Few emcees were tougher to place on this list than Edward Archer, better known to the world as Special Ed.

In terms of longevity, he falls well short of many elite-level rappers — look at his discography compared to that of Redman, KRS-One or LL Cool J, for example. But that's not necessarily a deal-breaker — a handful of other rappers ranked ahead of him also come up short on quantity (though in most cases, it's because they died).

Quality wins out over quantity here, though, and so a rapper who hasn't released anything noteworthy since the age of 17 — more than 20 years ago — somehow cracks the top 20.

Yes, he was that good.

Ed was still a week shy of his 16th birthday when Youngest In Charge dropped in 1989 — and yet his rhyme structures were more complex than those of nearly every emcee alive at the time. On "I Got It Made" and "I'm The Magnificent," he showcases his mastery of the "inside" rhyme (sticking two or more rhyming words in between two different-sounding ones, for those who don't know) years before rappers like Proof and Eminem got to it.

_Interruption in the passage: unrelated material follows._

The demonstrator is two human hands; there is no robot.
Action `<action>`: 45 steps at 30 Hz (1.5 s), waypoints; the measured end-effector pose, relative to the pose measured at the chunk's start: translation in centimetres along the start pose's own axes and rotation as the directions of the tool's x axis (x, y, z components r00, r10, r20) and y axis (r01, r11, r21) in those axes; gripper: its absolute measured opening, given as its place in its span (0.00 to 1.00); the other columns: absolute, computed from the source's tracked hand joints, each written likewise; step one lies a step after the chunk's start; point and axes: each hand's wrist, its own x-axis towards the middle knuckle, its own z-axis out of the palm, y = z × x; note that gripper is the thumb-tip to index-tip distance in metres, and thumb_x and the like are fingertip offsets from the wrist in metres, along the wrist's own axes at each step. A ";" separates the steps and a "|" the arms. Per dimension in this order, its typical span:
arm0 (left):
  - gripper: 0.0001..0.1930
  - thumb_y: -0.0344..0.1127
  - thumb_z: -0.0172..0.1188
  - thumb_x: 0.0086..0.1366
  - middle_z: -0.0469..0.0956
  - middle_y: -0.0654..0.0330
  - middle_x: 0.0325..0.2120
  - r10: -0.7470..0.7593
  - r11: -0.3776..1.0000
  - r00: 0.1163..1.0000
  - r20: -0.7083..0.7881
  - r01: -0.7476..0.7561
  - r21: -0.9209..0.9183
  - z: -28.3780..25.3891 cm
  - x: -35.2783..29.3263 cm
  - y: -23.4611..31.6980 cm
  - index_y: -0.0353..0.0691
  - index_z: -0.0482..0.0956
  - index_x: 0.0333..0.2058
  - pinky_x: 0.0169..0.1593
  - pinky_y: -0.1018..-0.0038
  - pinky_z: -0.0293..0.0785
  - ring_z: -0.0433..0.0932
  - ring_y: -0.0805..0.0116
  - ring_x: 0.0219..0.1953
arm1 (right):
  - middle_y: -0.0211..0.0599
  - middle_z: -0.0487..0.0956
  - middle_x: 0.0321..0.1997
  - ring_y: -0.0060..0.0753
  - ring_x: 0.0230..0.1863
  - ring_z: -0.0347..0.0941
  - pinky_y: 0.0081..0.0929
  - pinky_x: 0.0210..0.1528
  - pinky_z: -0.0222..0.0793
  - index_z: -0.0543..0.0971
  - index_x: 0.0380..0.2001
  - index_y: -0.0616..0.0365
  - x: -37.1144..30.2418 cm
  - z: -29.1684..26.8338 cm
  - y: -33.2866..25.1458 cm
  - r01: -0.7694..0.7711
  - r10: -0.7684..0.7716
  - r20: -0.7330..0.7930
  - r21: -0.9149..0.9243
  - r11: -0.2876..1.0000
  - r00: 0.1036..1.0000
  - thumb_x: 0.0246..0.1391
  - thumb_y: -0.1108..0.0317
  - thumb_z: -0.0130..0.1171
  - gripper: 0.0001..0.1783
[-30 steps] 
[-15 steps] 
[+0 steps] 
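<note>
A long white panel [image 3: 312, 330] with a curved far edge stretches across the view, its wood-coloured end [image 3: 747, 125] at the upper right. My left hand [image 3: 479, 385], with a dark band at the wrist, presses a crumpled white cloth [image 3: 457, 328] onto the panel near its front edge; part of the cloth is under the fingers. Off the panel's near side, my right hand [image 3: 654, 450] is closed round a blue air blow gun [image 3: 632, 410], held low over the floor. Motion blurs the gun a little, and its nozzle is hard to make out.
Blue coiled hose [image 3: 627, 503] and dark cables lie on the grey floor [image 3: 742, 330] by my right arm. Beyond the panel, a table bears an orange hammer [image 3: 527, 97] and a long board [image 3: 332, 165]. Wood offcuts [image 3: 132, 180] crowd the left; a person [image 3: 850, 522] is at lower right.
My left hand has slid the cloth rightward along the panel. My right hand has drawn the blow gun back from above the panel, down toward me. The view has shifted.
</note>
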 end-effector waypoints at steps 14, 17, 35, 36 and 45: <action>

Feel free to blink another million times. I'm broke.
His second LP, Legal, came out the following year and was nearly as strong. "The Mission" proved that Ed could tell a story as well as nearly anyone else out there, and the album clearly established him as one of the elite rappers of the time. A great career was no doubt blossoming...

...until it wasn't.

It was five years before we heard from Special Ed again, and by then his buzz had died down. In the last full year of the Golden Age, he simply wasn't able to stay afloat in a market saturated with great work from the likes of Biggie, Mobb Deep and Raekwon. Ed's rhymes, while still technically superior to most, continued to prove that he was sort of a one-trick pony who relied almost exclusively on boasts and punchlines (a la Canibus or Chino XL).

Not that there's necessarily anything wrong with that if you do it well, but it takes more than that to get higher than 19th — especially if your career is effectively over before you're old enough to vote (and you looked like you could be Chris Bosh's uncle).

Special Ed managed to do something that almost no other teenager could do — lyrically hang with the best in the game. At his peak, he belonged in an elite class that included only Big Daddy Kane, Rakim and maybe Kool G Rap. He's been surpassed by a few others since, but not enough to bump him out of the top 20.

He was like that really hot girl you knew in high school who peaked too soon and skipped the 10-year reunion because she had completely lost her fastball. You wouldn't touch her now, but you still have the memory of how ill she was back in the day.

Two decades later, we still remember The Magnificent.